I’m wound up. Translation: Pissed off by an argument I had with an arrogant rent-a-cop type who told an elderly tourist couple walking beside a wall on Mykonos’ main street that they couldn’t stop to look across the wall at the sea, because the wall was “private property.”
|Old photos courtesy Dimitris Koutsoukos|
So, today I’m writing about a different side of Mykonos, not its iconic windmills and pelicans, dozens of breathtaking beaches, or fevered nightlife.
Obviously, the situation exploited by the fictional salesman in “The Music Man”—to save River City, Iowa’s children from the sins of ruination symbolized by a pool hall—is quite different from what confronts Mykonos. Mykonos’ hustlers are real, and they’ve come with a goal of turning the entire island into a “pool hall,” offering the “sins of ruination” as enticements, not warnings.
I’m not talking about crooked politicians who line their pockets with funds stolen from hospitals, schools, roads, public services, and so on, that’s a subject for the courts to decide.
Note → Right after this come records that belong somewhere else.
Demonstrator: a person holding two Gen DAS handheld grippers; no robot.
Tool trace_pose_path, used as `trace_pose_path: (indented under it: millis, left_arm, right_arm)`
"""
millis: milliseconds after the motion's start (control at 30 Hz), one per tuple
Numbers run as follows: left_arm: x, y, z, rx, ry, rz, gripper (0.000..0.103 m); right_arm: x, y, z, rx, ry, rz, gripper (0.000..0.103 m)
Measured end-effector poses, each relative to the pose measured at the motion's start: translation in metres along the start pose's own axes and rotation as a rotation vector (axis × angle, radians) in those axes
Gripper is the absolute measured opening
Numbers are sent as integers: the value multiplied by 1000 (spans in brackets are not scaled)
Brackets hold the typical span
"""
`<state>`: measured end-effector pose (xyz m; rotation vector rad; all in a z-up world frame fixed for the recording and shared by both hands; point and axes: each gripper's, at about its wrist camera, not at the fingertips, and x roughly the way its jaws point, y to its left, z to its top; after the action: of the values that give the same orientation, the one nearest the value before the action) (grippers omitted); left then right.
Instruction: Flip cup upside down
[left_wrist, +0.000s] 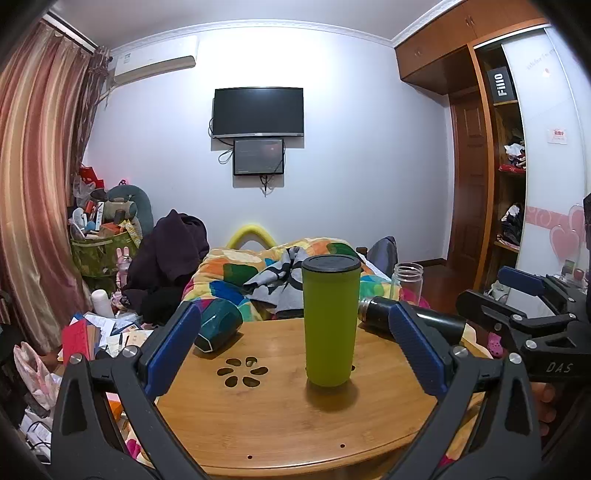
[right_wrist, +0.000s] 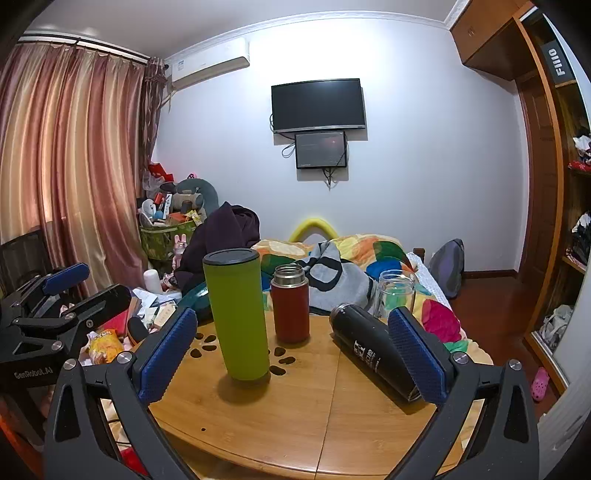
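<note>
- The left gripper (left_wrist: 295, 354) is being held wide open, with nothing gripped.
- The green cup (right_wrist: 238, 314) is being kept upright on the wooden table (right_wrist: 295, 413), at twelve o'clock between the left gripper's pads.
- A black bottle (right_wrist: 373, 354) is lying at two o'clock of the cup.
- The right gripper (right_wrist: 291, 354) is being held wide open and empty.
</note>
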<state>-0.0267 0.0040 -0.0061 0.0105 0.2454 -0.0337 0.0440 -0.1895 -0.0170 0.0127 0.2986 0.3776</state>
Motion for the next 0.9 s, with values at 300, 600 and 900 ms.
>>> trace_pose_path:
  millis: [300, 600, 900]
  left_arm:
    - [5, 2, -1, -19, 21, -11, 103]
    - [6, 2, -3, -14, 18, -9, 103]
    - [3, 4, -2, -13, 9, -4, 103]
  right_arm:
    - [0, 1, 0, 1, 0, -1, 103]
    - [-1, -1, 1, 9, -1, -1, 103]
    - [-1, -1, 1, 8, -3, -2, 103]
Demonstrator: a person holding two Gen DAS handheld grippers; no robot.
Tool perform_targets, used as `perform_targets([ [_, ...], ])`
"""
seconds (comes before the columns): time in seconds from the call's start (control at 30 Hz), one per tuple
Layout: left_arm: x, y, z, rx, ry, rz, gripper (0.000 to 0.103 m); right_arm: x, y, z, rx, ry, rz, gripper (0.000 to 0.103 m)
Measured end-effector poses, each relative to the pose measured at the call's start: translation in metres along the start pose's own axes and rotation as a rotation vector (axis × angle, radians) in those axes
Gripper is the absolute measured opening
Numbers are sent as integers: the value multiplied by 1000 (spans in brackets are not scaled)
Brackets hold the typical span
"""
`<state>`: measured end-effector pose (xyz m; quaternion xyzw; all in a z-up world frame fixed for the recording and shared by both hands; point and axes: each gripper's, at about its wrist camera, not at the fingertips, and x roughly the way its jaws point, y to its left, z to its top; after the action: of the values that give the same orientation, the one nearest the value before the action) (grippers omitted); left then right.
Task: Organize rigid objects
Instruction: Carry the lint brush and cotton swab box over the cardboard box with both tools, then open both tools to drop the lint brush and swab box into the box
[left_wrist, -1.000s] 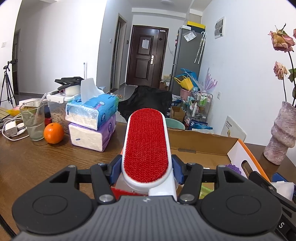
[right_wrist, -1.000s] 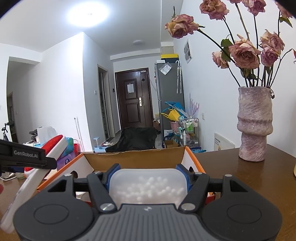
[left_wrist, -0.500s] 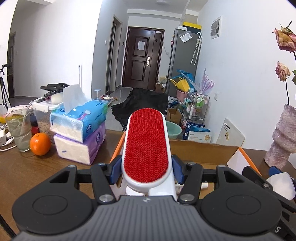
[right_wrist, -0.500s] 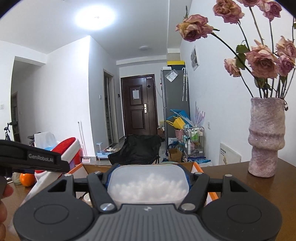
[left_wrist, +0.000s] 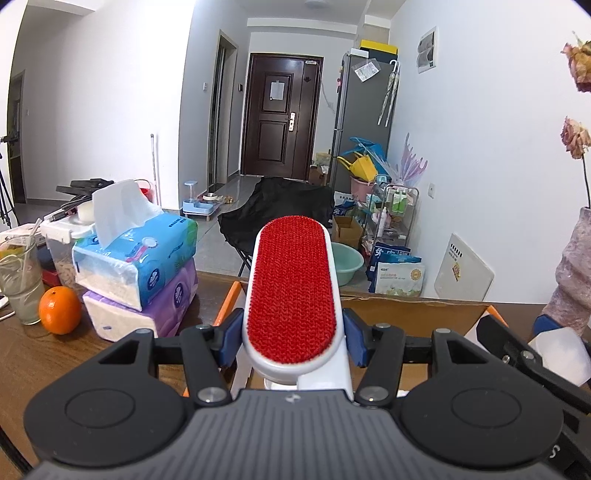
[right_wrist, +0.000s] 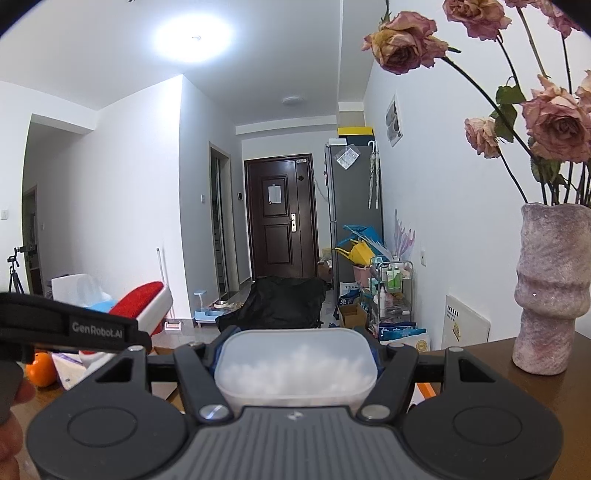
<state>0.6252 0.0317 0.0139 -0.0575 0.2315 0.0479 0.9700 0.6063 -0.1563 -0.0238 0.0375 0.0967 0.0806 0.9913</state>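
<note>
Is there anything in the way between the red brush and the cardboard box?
Nothing visible blocks it. The red-and-white lint brush is held in the left claw, and the open brown cardboard box lies right below and ahead of it. The stacked tissue packs stand off to the left, clear of the path.

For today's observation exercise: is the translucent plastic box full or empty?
Partly filled: white cotton-like balls show through the translucent plastic box, reaching about halfway up.

Orange (left_wrist: 60, 310) left of stacked tissue packs (left_wrist: 140, 266)
</note>
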Motion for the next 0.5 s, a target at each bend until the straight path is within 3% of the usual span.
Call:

I’m talking about those masters of the craft of selling the sizzle not the steak. Or, if you prefer fish, they know the perfect bait for landing the big one every time. It’s hard to resist promises of fame, celebrity, and wealth, especially when the salesmen are smooth. And Mykonos attracts the best, because these guys come to where the money, sex, and action are to be found. In the United States they make a beeline for HOLLYWOOD (known to some not so fondly as ‘fraud central USA” for all the scams run there under the guise of “the Biz”) or Las Vegas where “What happens in Vegas stays in Vegas” (translation: your money and/or soul).
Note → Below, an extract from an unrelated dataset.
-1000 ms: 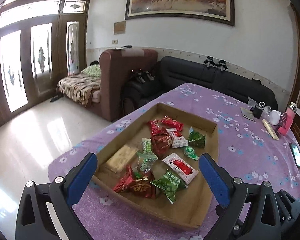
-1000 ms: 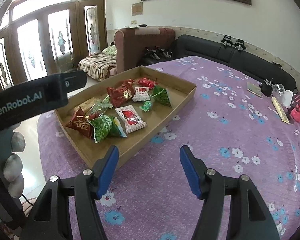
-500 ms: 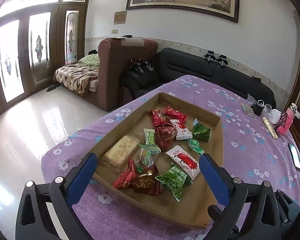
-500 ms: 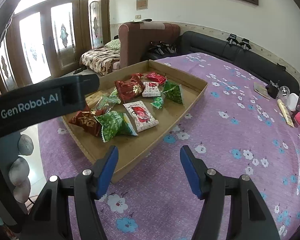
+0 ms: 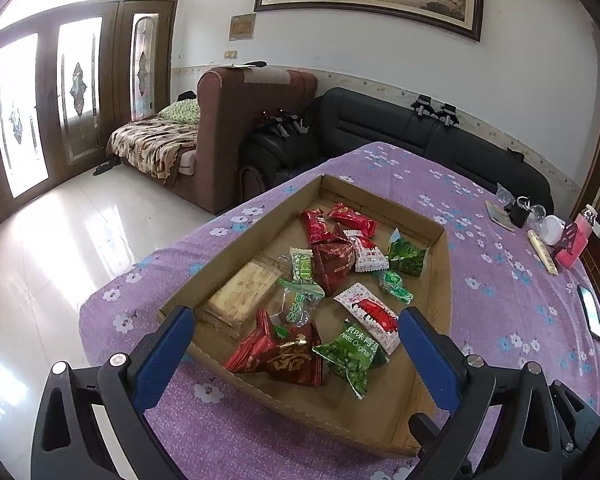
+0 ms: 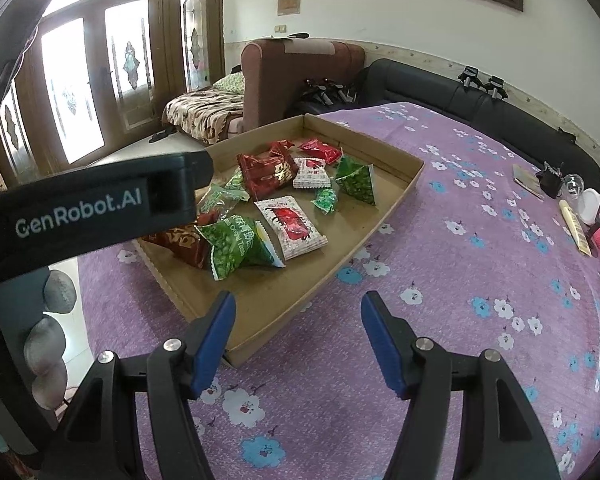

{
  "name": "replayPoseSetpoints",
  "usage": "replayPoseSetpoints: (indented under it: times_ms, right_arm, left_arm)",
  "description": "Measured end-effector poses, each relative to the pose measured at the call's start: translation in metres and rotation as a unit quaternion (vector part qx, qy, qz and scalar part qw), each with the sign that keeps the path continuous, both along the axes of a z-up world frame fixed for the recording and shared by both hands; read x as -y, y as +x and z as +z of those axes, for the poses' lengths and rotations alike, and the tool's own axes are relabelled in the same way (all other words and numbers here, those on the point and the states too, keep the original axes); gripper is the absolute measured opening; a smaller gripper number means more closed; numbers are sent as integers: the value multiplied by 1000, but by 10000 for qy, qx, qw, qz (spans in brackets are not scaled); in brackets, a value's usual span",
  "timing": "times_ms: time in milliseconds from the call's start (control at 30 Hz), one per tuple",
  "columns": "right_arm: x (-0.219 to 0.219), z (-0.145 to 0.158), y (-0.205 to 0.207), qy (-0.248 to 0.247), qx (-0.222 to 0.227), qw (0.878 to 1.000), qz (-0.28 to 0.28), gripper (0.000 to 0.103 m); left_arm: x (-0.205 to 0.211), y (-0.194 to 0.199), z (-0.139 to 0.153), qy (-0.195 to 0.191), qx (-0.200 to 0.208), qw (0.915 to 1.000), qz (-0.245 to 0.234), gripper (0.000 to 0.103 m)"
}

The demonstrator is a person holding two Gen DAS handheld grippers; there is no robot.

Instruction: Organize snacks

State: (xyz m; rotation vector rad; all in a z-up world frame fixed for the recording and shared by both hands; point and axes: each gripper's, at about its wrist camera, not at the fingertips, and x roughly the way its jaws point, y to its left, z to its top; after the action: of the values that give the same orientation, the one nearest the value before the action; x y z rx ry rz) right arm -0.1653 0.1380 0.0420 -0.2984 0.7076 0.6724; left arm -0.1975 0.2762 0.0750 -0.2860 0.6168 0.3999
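From the left wrist, the left gripper point(image 5: 292, 340) hangs above the cardboard tray point(image 5: 440, 292) near the worktop's point(image 5: 500, 300) left edge, jaws spread and empty, likely choosing among the snacks point(image 5: 340, 280). From the right wrist, the right gripper point(image 6: 296, 336) waits over the tray's near corner, jaws apart, holding nothing.
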Motion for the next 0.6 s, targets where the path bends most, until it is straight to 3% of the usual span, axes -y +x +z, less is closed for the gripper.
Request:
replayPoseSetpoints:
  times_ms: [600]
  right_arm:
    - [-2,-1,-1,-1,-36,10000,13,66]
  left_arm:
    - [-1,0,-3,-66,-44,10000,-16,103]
Hey, I’m no prude. I love Vegas and LA. I got engaged in one and married in the other. [Pause to reconsider the penultimate sentence. :)]
But, I accept those places for what they are: Polities born out of unfettered development, selective enforcement of codes and ordinances, and acceptance of the ruthless and unscrupulous into their midst. If that’s the path Mykonos chooses to pursue, fine. But no one should be misled into believing such changes have made or will make their island a “better” place. What they most certainly do is make it a different place. Whether better or worse depends on whom you ask and only their great-grandchildren will know the truth.
But of all Mykonos’ many natural blessings—sea, sun, beaches, and breezes—the one I most fear the island losing is what at its heart distinguishes Mykonos from all other places on this earth just as beautiful, if not more so: The unwavering hospitality of its people.
Lose that and, “Bye-bye now.”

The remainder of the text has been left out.